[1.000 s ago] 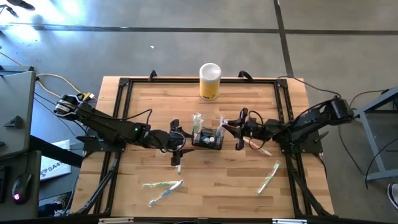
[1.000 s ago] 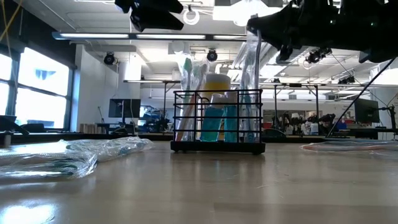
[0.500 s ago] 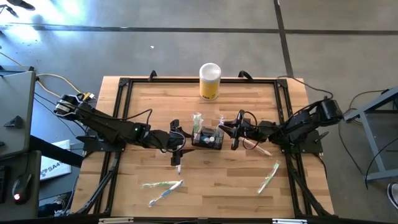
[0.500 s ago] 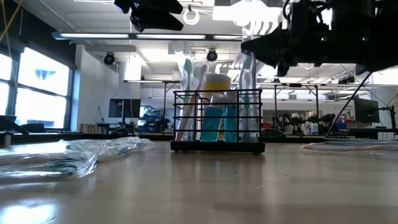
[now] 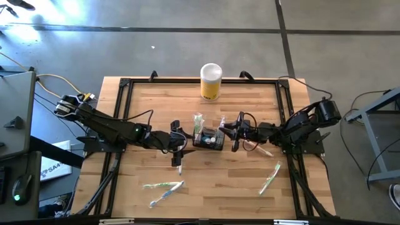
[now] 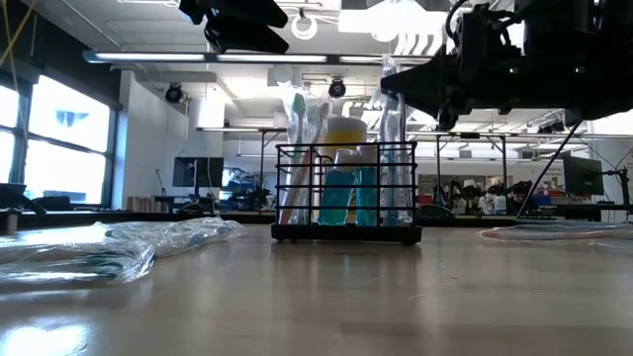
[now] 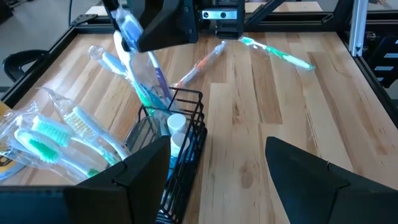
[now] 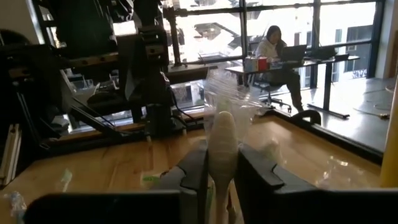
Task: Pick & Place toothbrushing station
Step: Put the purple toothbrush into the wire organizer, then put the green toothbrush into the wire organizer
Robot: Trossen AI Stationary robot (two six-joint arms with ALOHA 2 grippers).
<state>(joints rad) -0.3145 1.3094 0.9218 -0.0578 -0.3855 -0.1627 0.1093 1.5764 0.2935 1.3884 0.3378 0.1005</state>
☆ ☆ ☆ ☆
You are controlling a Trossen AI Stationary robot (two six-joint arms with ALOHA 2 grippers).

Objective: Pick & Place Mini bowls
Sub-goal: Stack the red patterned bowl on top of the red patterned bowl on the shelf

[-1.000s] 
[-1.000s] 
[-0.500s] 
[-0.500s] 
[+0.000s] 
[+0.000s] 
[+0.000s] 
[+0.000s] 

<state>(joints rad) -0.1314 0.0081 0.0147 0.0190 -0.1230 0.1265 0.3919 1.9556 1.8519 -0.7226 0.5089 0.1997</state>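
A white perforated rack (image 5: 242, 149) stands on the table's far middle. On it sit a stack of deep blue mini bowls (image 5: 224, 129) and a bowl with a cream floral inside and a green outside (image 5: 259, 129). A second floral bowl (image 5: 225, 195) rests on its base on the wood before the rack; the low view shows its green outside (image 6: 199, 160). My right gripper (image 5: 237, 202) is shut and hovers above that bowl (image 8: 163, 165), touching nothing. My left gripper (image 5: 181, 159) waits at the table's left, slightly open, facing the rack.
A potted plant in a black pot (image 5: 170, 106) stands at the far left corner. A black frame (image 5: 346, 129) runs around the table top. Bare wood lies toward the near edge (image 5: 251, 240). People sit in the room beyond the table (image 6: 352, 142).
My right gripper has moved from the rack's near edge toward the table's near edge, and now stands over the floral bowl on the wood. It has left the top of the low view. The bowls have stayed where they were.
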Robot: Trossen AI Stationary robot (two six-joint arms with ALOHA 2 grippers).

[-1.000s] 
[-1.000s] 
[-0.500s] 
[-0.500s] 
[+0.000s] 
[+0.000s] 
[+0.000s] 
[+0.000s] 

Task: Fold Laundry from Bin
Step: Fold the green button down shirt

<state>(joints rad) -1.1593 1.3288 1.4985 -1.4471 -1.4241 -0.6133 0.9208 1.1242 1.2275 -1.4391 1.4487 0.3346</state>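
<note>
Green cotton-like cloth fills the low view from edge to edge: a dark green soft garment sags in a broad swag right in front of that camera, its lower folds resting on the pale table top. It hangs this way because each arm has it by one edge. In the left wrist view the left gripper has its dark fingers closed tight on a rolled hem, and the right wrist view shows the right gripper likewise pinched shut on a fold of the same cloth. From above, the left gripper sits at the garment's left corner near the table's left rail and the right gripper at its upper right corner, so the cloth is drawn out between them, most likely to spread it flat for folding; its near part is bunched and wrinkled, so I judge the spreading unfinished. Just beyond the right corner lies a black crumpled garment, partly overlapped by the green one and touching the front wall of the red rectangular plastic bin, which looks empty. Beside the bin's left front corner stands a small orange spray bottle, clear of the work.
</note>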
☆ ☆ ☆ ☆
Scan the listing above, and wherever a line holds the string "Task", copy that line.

Task: Pick & Place toothbrushing station
Task: Fold Laundry from Bin

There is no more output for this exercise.